Tantas arbitrariedades fizeram com que o réu perdesse sua esposa de forma triste. Graças à fúria persecutória que não enxerga seres humanos a sua frente, os últimos dias dela foram dos mais infelizes. É uma pequena amostra do que o Estado Penal (na expressão de Loic Wacquant) pode causar aos selecionados como inimigos.

Com relação aos abusos cometidos pela autointitulada “operação”, é importante lembrar da opinião de juristas do quilate de Celso Antonio Bandeira de Mello (Professor titular de direito administrativo da PUC-SP), para quem ela “está sendo conduzida com violação aos princípios fundamentais do Estado de Direito”²; de Fábio Konder Comparato (Professor Emérito da Faculdade de Direito da USP), que a conceitua como um “acúmulo de ilegalidades”³; e até mesmo para o grande jurista italiano Luigi Ferrajoli, que disse, no Parlamento italiano, que a operação lava-jato não busca a verdade, mas sim “o consenso da opinião pública” (além de dizer que o processo de impeachment contra Dilma Rousseff foi “insensato e infundado”4).

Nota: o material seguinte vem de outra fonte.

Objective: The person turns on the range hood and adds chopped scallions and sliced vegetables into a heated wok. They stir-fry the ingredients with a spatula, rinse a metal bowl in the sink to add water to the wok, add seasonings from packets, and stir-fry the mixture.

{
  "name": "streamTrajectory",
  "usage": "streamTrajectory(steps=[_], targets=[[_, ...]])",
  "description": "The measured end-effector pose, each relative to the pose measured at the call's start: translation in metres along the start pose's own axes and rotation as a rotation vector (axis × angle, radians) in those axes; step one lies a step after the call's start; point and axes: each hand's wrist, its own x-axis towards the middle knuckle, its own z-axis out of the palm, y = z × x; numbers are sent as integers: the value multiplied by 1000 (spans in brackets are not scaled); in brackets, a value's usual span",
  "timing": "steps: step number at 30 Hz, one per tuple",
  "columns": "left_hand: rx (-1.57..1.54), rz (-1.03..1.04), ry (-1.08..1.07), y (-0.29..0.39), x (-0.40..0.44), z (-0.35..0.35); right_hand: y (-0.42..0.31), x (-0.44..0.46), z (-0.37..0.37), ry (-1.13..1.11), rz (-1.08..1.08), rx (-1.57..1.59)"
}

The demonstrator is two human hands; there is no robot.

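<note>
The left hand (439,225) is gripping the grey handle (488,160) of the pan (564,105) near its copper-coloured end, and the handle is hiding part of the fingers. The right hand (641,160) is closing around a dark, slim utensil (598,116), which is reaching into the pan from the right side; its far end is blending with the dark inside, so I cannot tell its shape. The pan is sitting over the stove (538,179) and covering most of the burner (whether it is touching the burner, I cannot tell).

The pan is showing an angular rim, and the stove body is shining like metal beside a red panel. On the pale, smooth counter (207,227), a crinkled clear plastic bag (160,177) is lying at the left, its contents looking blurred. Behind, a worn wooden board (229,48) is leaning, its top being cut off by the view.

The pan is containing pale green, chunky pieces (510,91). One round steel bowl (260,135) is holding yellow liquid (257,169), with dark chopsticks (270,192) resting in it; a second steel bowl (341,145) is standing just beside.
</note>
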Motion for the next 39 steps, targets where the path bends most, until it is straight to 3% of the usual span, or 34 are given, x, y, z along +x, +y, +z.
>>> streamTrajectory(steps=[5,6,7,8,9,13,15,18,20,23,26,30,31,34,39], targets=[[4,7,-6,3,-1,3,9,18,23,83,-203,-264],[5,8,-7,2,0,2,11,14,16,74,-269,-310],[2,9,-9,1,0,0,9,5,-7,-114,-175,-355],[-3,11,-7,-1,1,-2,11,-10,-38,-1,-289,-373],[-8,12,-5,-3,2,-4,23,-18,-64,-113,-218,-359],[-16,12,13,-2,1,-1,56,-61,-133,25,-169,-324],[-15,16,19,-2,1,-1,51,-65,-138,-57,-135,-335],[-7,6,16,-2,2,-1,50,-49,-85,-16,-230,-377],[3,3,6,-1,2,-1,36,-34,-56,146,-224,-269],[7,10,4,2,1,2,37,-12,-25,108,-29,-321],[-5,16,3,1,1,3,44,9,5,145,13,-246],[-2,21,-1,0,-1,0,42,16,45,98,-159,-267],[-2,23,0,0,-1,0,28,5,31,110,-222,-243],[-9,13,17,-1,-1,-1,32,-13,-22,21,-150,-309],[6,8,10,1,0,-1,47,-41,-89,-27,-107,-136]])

Os direitos e garantias fundamentais devem estar à disposição de todos, inclusive de nossos adversários e inimigos (Lênio Streck 5). Enquanto não enxergarmos o outro como uma extensão de nós mesmos, a tendência é afundarmos cada vez mais no voluntarismo daqueles que se julgam ungidos por uma força superior para salvar o país, mas, não obstante, nos estão levando para o fundo do poço.
Calar ante essa tragédia, e consequentemente compactuar com ela, é intolerável.


*Promotor de Justiça em São Paulo. Membro fundador do Coletivo por um Ministério Público Transformador e membro do Movimento LEAP-Brasil – Agentes da Lei contra a Proibição.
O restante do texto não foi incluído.